Editorial
Zwischen unserer Recherchereise Ende September 2015 und der Drucklegung dieses Hefts lagen Ereignisse, die Europa verändert haben: Die Anschläge vom 13. November in Paris und die anschwellenden Flüchtlingsströme. Seitdem wissen wir, dass kriegerische Konflikte kein Aussen mehr kennen. Sie sind Teil unserer Nachbarschaften nicht nur vor den Toren, sondern im Herz der Städte – die Exponenten der internationalisierten Konflikte wohnen unter uns.
Jüngst ist also die weitgerühmte europäische Stadt des 19. Jahrhunderts in den Blick geraten: Das Zentrum von Paris, die Einwandererquartiere im Brüsseler Molenbeek – oder das Antwerpener Borgerhout.
Die aktuellen Völkerwanderungen bestärken uns im Eintreten für eine durchmischte Stadt, die Paola Viganò und Bernardo Secchi, in ihren Vorschlägen zur Entwicklung von Antwerpen auch «poröse Stadt» genannt haben. Der mit diesem Begriff verbundene Aspekt der grundsätzlichen Offenheit und Durchlässigkeit einer Stadtstruktur hat heute an Brisanz gewonnen. Stadtentwicklung und Architektur leisten einen zentralen Beitrag zu einer sozialen Mischung der Bevölkerung als Basis für ein friedliches Miteinander: In der Banlieue genauso wie in der Kernstadt.
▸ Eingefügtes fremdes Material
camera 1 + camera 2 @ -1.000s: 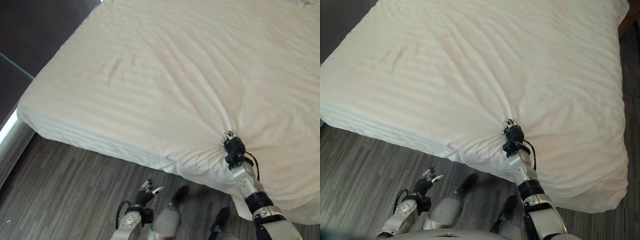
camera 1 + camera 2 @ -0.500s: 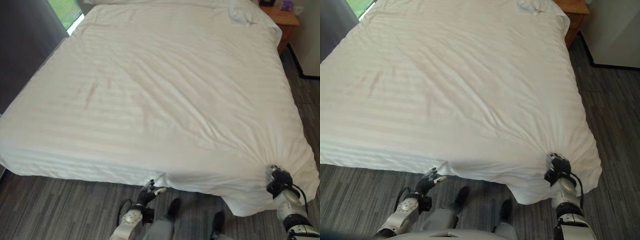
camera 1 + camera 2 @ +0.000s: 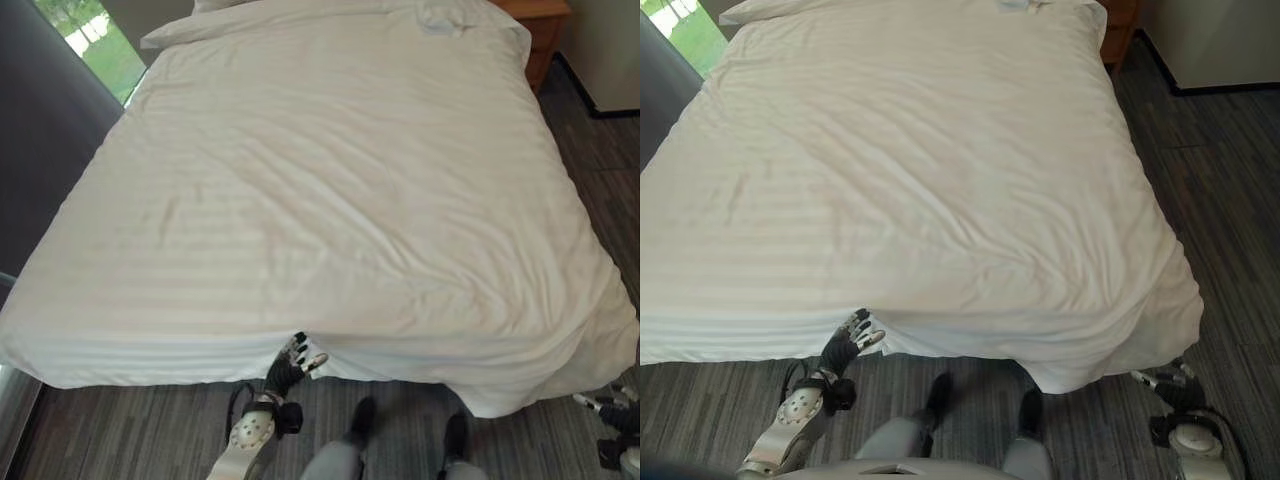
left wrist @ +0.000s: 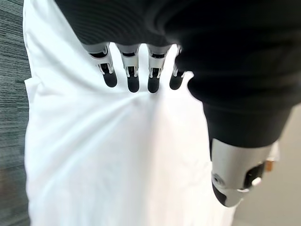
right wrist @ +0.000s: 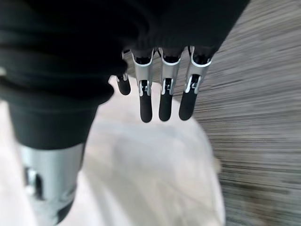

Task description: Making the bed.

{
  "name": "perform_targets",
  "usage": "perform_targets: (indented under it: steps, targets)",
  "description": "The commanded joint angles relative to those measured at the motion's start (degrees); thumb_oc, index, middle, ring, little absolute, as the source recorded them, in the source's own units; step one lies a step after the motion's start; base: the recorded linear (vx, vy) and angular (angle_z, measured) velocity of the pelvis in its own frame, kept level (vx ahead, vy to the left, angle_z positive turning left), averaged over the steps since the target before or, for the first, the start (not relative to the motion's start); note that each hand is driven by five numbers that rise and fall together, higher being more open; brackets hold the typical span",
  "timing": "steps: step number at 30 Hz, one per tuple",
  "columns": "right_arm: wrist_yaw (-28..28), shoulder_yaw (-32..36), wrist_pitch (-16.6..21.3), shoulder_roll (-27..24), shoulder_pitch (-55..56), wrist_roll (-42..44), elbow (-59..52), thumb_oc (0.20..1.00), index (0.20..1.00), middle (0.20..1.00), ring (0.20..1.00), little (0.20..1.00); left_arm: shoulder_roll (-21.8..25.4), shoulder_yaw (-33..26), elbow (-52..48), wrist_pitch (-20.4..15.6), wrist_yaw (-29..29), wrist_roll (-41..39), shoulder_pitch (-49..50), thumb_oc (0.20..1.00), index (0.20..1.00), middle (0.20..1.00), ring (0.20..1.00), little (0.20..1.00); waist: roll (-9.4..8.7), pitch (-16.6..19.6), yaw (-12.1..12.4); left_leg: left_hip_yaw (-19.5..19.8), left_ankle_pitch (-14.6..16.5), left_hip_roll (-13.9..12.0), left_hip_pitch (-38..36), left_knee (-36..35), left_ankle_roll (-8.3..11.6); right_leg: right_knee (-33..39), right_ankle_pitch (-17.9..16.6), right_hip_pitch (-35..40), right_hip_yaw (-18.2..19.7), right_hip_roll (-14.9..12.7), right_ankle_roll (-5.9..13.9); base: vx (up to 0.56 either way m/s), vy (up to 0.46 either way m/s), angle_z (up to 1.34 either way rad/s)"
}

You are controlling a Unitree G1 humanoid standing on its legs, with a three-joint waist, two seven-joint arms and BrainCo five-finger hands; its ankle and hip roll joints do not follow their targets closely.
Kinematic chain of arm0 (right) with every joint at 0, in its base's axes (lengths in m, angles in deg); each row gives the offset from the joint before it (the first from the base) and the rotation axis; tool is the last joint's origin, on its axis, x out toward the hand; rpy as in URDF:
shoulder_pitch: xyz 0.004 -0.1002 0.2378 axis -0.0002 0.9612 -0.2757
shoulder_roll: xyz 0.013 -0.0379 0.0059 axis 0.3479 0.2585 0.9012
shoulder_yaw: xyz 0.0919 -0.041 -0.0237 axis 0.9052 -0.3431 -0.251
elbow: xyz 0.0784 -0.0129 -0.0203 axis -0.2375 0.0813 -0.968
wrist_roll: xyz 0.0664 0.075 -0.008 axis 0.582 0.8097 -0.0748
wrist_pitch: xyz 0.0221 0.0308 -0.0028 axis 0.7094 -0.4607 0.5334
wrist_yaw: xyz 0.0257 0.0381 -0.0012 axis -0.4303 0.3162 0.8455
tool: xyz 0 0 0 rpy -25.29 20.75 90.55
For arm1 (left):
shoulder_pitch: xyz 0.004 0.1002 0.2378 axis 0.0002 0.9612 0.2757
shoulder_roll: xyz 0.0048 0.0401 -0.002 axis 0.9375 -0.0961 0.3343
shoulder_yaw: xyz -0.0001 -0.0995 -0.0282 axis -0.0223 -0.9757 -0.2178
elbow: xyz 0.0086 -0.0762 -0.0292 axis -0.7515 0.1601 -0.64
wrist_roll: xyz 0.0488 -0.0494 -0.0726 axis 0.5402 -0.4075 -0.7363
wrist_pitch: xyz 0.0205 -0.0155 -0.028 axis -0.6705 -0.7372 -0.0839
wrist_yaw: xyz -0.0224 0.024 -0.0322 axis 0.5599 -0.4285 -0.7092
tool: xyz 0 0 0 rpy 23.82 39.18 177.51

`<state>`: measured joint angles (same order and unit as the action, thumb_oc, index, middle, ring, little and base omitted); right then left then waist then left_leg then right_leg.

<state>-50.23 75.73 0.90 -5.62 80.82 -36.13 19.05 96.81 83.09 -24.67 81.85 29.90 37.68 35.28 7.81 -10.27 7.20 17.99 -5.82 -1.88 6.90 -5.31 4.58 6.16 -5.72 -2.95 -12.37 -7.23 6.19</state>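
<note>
Your white duvet (image 3: 340,190) lies spread over the whole bed (image 3: 700,345), lightly wrinkled, its near edge hanging down the foot of the mattress toward the grey floor (image 3: 1260,230). Your left hand (image 3: 293,362) sits just at that hanging edge near the middle, fingers (image 4: 130,75) straight and slightly apart, holding nothing. Your right hand (image 3: 1165,382) hangs off the bed's right near corner, clear of the cloth, fingers (image 5: 165,101) straight and loose, empty too.
</note>
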Motion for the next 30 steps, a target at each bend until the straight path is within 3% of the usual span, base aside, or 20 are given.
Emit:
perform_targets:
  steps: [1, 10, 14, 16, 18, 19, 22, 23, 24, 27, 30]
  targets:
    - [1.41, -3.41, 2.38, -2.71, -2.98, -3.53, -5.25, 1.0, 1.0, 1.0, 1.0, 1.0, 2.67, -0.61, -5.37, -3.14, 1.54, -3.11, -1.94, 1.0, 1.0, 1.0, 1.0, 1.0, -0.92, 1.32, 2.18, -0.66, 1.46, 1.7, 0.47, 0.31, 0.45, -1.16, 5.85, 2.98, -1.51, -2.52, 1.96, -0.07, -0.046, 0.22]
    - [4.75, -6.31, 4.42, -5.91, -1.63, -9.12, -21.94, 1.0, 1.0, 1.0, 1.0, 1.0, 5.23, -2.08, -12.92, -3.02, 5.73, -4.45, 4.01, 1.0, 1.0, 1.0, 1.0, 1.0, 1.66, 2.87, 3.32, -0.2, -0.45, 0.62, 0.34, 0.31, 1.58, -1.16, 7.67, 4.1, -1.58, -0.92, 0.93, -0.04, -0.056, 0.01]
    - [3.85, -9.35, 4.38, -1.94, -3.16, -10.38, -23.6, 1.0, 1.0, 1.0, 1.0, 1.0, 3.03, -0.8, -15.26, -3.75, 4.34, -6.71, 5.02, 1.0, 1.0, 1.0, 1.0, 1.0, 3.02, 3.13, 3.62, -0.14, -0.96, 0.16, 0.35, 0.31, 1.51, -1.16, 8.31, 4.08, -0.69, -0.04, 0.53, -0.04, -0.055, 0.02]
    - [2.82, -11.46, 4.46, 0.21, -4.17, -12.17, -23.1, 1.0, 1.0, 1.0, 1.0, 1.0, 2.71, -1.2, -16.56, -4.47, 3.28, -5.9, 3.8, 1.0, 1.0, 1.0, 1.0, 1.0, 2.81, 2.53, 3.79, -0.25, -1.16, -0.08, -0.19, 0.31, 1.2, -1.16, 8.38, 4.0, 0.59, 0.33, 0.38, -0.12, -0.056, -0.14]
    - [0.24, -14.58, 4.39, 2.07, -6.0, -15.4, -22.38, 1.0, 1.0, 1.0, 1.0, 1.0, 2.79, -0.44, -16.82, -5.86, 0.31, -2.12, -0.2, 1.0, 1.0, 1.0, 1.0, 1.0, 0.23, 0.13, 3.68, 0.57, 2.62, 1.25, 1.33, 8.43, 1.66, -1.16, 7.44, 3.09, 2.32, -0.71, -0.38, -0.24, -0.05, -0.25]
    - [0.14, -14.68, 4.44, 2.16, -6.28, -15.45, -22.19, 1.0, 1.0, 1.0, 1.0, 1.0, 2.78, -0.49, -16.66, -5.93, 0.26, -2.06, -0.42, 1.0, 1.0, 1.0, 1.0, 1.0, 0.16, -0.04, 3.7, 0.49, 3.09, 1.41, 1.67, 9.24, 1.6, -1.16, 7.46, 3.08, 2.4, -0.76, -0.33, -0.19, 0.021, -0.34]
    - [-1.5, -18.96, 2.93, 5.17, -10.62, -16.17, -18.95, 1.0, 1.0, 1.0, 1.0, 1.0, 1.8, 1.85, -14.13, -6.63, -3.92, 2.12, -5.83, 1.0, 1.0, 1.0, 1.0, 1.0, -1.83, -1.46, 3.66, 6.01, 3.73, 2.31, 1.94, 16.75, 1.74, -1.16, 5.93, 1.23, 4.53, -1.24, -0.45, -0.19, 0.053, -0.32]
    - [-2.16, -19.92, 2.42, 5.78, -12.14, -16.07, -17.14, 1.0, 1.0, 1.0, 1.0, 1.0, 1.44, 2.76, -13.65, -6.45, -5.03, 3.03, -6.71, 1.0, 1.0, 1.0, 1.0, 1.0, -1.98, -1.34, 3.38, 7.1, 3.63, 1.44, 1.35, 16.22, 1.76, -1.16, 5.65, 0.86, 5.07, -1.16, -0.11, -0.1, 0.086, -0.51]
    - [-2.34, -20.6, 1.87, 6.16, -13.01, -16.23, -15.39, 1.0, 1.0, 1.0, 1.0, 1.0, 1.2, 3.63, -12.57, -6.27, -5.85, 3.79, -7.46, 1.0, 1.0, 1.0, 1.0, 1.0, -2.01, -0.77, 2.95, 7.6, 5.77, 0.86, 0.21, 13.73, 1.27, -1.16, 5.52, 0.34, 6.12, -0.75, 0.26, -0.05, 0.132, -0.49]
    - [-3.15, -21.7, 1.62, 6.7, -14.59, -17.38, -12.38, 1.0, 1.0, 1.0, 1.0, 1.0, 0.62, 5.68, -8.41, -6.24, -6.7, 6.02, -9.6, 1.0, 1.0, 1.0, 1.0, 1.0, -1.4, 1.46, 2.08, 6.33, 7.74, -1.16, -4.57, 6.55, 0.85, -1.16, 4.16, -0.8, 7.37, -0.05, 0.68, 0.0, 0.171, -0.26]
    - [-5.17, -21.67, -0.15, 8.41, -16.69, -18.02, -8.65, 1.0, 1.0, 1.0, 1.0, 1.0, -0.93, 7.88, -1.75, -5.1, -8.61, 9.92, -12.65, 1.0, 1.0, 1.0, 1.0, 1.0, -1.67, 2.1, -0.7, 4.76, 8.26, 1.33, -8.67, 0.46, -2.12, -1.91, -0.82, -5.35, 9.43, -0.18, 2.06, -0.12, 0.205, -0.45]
Der Antwerpener Ansatz zur Akupunktur in den dichtesten Stadtgebieten, dem labyrinthischen Borgerhout im östlichen Teil der Kernstadt oder dem Nachverdichten zwischen windigen Hochhausscheiben im Westen in der Banlieue am linken Ufer sind ein Schlüssel für eine Stabilisierung der sozialen Verhältnisse und die Möglichkeiten einer Partizipation der Bewohner an ihrer Stadt und deren Kultur.
Mit unvergleichlicher Unbefangenheit hat die aktuelle Architekturszene in Flandern die Bedingungen des Bauens akzeptiert und in fruchtbare Konzepte gegossen. Positionen wie diejenige von Bovenbouw (vgl. wbw 3 – 2013) sind eine wichtige Motivation für dieses Heft und ein formidabler Ansatz zur Aktualisierung der Realismus-Debatte, auch und gerade hier in der Schweiz.
Mit dem Heft zu Antwerpen setzen wir unsere Reihe der Städtehefte fort: Antwerpen ist nach Gent (wbw 7/8 – 2011) die nächste Reisedestination in Flandern, die man sich merken muss.